In this controversial retelling of biblical events, Joseph is haunted by a guilt dream in which he marches with Roman soldiers to kill his own child, Jesus. Upon burying his father, Jesus also starts dreaming, repeatedly and with horror, that Joseph is marching to exterminate him. He then learns that the cause of Joseph’s nightmare was his past neglect to save innocent lives from Herod’s soldiers. Confused and angry, Jesus leaves his family but later returns home. Following the repetition of the nightmare in which he has “died a thousand deaths”, in the house of his childhood he dreams that he is floating down a river with Joseph and awakens “overcome with a feeling of exultation.” The dream of his father marching to kill him is never repeated. Jesus is finally awake.

This paper addresses Saramago’s call for an explanation of “the meaning of Jesus’ dream, which made it possible for father and son to be united even though the guilt of the one cannot be pardoned or the sorrow of the other relieved.” Although every (dream) interpretation is limited and questionable, I offer an examination of Jesus’ dream as wish fulfillment, his debatable emotional healing, and his out-of-trance awakening.

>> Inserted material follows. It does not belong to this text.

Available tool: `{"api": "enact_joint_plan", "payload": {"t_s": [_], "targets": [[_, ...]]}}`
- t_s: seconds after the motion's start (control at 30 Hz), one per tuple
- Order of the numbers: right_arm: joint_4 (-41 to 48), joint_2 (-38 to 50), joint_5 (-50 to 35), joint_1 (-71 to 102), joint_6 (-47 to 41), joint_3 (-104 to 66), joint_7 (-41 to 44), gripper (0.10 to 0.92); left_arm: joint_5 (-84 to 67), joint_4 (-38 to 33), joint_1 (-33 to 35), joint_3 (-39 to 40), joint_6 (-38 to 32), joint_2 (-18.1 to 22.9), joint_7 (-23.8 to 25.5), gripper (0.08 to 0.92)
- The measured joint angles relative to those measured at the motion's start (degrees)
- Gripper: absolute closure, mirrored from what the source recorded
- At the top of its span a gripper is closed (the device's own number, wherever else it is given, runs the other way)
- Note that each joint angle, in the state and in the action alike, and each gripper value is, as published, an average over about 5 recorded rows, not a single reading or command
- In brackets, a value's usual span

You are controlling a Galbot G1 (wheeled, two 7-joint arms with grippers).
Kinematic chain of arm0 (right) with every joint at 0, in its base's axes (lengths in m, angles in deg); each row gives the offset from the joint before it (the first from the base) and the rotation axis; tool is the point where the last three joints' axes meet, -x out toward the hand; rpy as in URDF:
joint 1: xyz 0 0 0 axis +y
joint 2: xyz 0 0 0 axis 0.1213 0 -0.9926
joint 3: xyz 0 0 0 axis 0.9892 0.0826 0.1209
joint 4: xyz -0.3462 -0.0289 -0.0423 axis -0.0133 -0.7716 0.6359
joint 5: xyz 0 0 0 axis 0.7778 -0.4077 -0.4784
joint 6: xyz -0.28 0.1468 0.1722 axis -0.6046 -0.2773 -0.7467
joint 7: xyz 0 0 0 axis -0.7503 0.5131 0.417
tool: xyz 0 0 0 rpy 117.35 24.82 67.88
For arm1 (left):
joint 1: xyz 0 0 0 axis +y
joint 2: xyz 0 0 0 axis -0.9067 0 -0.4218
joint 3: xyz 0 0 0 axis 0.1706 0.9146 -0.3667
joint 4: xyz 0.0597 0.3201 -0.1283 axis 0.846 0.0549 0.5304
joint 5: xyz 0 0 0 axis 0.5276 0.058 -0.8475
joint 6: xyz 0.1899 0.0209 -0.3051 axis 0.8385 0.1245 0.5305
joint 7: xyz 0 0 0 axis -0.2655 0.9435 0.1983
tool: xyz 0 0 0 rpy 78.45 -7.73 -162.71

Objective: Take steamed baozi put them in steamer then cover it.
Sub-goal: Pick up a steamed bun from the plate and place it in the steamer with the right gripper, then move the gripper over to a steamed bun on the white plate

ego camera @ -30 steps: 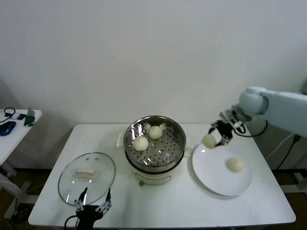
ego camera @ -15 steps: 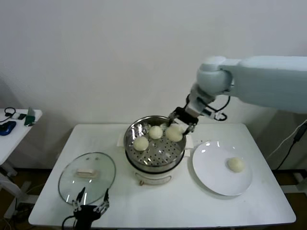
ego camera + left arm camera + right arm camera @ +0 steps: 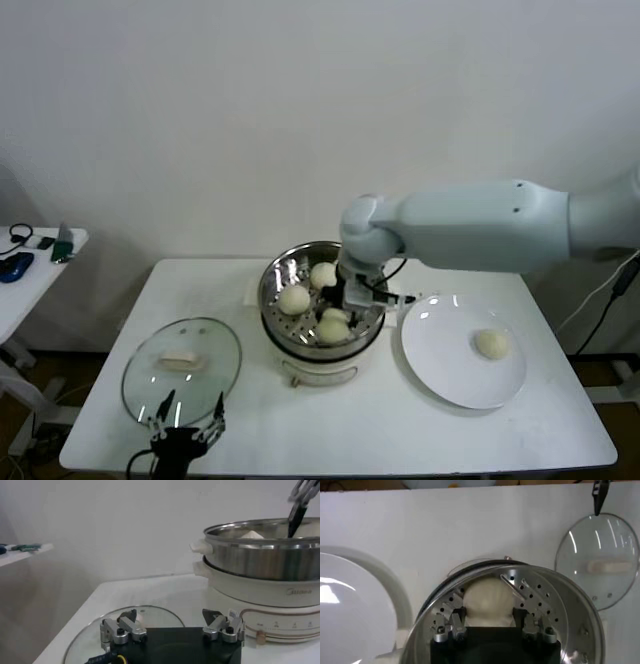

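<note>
Baozi (image 3: 488,601): pale, smooth, round | right pincer (image 3: 490,625) clamped on it, in steel steamer (image 3: 276,300) | left pincer (image 3: 172,630) spread wide.

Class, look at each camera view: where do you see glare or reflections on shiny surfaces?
Head view: pale streaks of reflected light on the glass lid and a bright patch on the white plate. Left wrist view: a bright band runs along the steamer wall. Right wrist view: white glare on the plate's surface and light streaks across the lid.
</note>
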Motion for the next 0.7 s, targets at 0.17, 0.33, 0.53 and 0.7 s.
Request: {"api": "enact_joint_plan", "payload": {"t_s": [0.17,0.33,0.53,0.7], "targets": [[3.0,-1.7,2.2,2.6,0.9,-1.0,-0.8,0.385,0.0,0.0,0.0,0.1,0.0,0.1,-0.1,0.177],[4.8,-2.6,3.0,3.8,1.7,-1.6,-1.3,0.343,0.0,-0.1,0.2,0.1,0.0,0.1,-0.1,0.177],[5.6,-2.4,1.0,2.5,3.2,-1.4,-0.7,0.218,0.0,-0.6,0.6,0.2,-0.2,0.2,-0.1,0.177],[6.7,-0.8,-4.5,-2.0,4.6,0.7,1.3,0.203,0.1,-0.8,0.9,0.3,-0.4,0.2,-0.1,0.177]]}}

Ultimately, this is a short inquiry into the transformative potential of dream-life, communicated experience, and awakening as both the site of trauma and a call to responsibility, as discussed by Cathy Caruth. It also dialogues with Jean-Bertrand Pontalis’ affirmation that every dream is a wish to return to the maternal body, and Thomas Ogden’s distinction between nightmares and night terrors. Some of the questions to be addressed are: what is the difference between being awake and being awakened? Who or what brings Jesus out of his trance? How? What constitutes his trauma and his awakening?

4) Chloe Wall (Western). “Memory as Testimony.”

Knowledge is transmitted in a variety of ways, one of which is through testimony pertaining to a certain subject. While the paradigmatic act of testimony is an interpersonal transaction, I explore memory—specifically, the act of remembering—to determine whether memory can qualify as epistemically transmissive. To accomplish this task, I explore Jennifer Lackey’s view of testimony (“the disjunctive view”) to explore whether, despite lacking the outward act of “telling” that we normally associate with testimony, remembering might constitute a testimonial act taking place between an earlier stage and a later stage of the self. Under Lackey’s view, an act of testifying only takes place when a speaker intends to express communicable content, and testimony must act as a potential source of knowledge for the hearer. If the speaker and hearer are taken to be the earlier and later stages of the self, respectively, then I think it is clear that remembering functions in both these capacities. On these grounds, I argue that memory can indeed satisfy the conditions to be considered testimony, and therefore it constitutes an epistemically transmissive act.